▶ _WHAT TO WORK ON_
All lines containing the string "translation" must be copied from the entries.

▶ _RECORDS PROVIDED_
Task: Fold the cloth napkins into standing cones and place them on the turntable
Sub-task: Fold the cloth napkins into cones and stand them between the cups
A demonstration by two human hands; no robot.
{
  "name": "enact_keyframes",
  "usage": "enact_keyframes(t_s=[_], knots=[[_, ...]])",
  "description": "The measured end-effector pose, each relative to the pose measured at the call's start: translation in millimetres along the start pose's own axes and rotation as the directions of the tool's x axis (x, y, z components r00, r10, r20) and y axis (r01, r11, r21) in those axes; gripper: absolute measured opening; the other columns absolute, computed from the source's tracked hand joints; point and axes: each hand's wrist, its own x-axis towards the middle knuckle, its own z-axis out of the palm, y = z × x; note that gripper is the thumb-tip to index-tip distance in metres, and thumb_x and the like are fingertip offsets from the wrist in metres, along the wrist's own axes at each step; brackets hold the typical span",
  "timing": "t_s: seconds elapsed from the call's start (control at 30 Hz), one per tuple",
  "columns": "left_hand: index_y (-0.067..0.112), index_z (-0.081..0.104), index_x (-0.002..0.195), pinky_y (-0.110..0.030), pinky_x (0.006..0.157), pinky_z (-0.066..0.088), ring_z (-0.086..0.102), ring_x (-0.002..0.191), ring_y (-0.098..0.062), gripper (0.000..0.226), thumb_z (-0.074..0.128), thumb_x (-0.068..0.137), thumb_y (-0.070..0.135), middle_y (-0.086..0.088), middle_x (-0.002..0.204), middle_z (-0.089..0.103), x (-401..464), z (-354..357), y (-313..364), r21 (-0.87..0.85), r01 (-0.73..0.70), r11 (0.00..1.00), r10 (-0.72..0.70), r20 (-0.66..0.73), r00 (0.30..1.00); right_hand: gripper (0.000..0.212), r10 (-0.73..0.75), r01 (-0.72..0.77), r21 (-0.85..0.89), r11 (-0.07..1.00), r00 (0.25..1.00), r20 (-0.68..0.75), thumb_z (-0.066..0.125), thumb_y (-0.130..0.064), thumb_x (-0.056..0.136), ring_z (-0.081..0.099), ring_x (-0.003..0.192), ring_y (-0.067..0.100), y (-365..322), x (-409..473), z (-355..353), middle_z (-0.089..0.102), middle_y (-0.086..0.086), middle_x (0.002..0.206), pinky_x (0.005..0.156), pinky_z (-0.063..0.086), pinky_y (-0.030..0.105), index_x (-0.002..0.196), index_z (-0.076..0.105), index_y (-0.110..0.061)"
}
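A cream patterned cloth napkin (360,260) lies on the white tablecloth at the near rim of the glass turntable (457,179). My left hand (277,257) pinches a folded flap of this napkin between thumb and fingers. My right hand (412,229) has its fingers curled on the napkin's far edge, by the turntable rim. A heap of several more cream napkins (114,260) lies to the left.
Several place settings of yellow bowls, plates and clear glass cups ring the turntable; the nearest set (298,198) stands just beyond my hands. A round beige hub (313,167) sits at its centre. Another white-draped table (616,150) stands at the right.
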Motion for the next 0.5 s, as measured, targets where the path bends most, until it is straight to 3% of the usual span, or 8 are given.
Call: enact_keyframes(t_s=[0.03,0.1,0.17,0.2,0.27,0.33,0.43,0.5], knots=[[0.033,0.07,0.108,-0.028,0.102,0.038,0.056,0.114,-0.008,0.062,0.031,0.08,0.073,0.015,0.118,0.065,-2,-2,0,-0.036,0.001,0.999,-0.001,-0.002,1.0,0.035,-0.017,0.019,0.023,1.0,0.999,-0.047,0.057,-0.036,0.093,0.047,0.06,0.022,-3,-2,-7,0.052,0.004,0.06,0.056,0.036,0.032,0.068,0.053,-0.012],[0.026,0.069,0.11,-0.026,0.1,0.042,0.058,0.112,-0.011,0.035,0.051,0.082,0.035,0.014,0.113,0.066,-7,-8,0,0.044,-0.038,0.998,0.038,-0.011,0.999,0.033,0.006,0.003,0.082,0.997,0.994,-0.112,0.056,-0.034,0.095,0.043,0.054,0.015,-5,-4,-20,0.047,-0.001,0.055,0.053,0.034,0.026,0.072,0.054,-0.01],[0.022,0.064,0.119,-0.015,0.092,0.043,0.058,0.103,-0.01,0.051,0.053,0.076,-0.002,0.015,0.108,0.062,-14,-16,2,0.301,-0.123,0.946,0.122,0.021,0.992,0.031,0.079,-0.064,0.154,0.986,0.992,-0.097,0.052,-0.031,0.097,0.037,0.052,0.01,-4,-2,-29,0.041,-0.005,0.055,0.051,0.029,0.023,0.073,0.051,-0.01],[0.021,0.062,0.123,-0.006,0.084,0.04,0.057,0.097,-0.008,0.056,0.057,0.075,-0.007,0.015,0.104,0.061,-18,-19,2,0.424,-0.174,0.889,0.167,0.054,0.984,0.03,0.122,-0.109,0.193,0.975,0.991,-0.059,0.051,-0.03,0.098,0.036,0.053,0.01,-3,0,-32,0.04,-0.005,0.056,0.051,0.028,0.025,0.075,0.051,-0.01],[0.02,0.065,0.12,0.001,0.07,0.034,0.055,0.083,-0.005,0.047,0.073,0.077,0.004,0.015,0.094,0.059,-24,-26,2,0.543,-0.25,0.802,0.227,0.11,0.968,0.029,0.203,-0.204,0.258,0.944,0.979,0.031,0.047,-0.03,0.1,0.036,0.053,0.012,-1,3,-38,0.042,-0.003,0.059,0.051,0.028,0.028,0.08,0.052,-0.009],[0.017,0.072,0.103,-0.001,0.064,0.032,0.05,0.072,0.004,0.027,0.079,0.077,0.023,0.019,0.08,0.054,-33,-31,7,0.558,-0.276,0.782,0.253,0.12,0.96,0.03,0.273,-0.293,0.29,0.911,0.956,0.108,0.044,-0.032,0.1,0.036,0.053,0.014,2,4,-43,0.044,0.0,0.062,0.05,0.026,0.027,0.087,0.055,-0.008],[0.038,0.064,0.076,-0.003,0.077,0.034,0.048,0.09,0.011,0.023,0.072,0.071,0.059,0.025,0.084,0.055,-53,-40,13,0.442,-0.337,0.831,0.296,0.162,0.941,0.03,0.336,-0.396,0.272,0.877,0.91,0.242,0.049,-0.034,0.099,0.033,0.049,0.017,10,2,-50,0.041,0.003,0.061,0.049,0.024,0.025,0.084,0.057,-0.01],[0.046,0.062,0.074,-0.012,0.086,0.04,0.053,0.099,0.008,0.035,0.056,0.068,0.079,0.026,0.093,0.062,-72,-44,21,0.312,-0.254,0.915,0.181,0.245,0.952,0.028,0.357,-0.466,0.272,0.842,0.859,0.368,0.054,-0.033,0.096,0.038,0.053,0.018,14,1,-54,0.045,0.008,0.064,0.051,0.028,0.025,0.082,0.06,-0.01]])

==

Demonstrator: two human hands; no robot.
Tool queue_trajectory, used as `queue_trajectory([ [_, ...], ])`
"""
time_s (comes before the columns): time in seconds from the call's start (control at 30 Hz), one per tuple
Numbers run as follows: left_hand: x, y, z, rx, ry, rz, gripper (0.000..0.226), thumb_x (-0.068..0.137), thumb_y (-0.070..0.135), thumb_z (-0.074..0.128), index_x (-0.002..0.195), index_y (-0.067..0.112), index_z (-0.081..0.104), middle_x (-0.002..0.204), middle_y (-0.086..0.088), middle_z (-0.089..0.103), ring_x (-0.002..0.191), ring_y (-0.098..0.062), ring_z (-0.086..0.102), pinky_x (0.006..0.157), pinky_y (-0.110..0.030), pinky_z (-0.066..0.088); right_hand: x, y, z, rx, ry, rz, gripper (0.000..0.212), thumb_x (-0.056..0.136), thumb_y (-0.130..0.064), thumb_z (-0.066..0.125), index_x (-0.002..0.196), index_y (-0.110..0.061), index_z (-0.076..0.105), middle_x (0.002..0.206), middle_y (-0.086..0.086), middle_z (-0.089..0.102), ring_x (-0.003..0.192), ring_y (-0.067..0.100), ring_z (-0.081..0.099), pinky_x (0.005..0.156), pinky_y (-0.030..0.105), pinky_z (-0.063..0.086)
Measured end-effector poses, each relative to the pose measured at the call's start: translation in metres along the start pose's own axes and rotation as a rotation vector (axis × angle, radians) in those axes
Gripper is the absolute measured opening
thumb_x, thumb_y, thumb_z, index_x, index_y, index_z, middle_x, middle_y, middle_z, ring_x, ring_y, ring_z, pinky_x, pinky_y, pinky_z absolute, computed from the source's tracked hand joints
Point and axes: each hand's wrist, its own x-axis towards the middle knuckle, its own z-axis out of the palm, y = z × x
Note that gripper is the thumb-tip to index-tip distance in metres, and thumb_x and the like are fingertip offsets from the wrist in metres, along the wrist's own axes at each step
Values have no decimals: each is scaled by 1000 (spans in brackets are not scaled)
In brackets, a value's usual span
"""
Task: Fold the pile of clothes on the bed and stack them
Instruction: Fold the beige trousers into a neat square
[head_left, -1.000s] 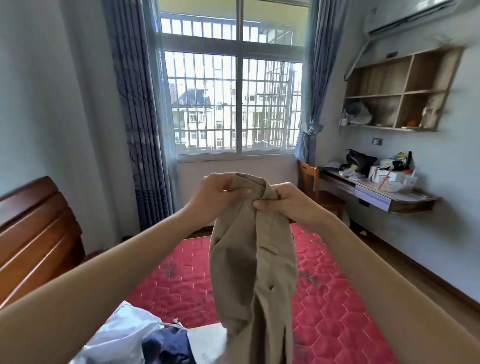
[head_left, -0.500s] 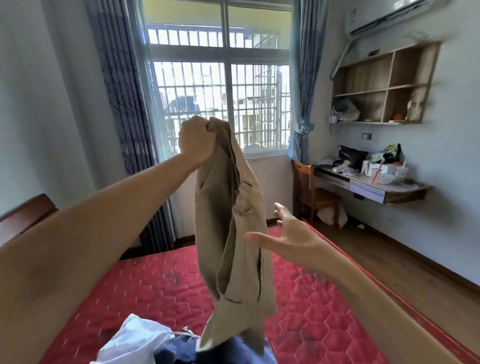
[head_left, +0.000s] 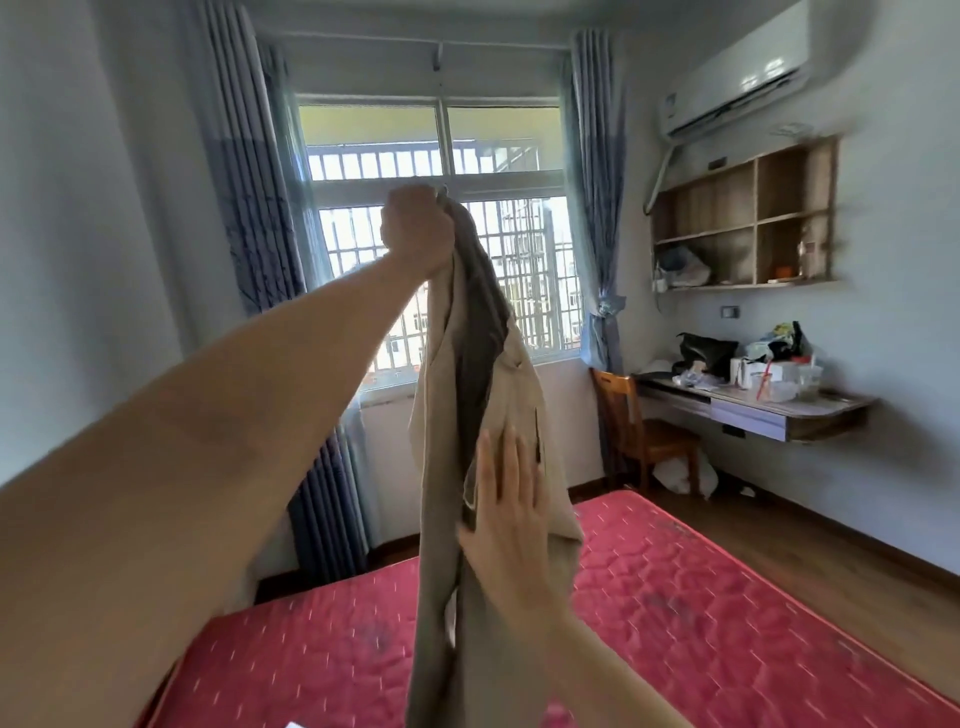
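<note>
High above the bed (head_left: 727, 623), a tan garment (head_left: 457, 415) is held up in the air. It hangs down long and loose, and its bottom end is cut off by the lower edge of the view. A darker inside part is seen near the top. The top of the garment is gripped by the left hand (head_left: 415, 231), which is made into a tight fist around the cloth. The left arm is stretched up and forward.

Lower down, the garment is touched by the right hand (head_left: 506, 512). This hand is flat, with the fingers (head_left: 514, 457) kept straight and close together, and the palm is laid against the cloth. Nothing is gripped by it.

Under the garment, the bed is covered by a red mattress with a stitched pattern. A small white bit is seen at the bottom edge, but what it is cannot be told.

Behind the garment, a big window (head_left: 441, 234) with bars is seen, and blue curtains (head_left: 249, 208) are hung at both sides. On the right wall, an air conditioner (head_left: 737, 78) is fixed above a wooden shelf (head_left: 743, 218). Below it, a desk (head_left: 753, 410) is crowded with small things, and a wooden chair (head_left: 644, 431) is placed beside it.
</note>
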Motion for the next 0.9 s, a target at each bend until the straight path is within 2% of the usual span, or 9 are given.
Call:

▶ _ANSWER SPACE_
  "description": "The measured end-effector pose, each relative to the pose measured at the call's start: translation in millimetres along the start pose's own axes and rotation as the directions of the tool's x axis (x, y, z components r00, r10, r20) and y axis (r01, r11, r21) in those axes; gripper: absolute measured opening; the other columns absolute, computed from the source's tracked hand joints; point and axes: each hand's wrist, its own x-axis towards the middle knuckle, its own z-axis out of the palm, y = z × x; note that gripper is the thumb-tip to index-tip distance in metres, and thumb_x and the like are fingertip offsets from the wrist in metres, along the wrist's own axes at each step; brackets hold the typical span",
Measured end-effector poses, each relative to the pose measured at the call's start: translation in metres along the start pose's own axes and rotation as a rotation vector (axis × angle, radians) in those axes

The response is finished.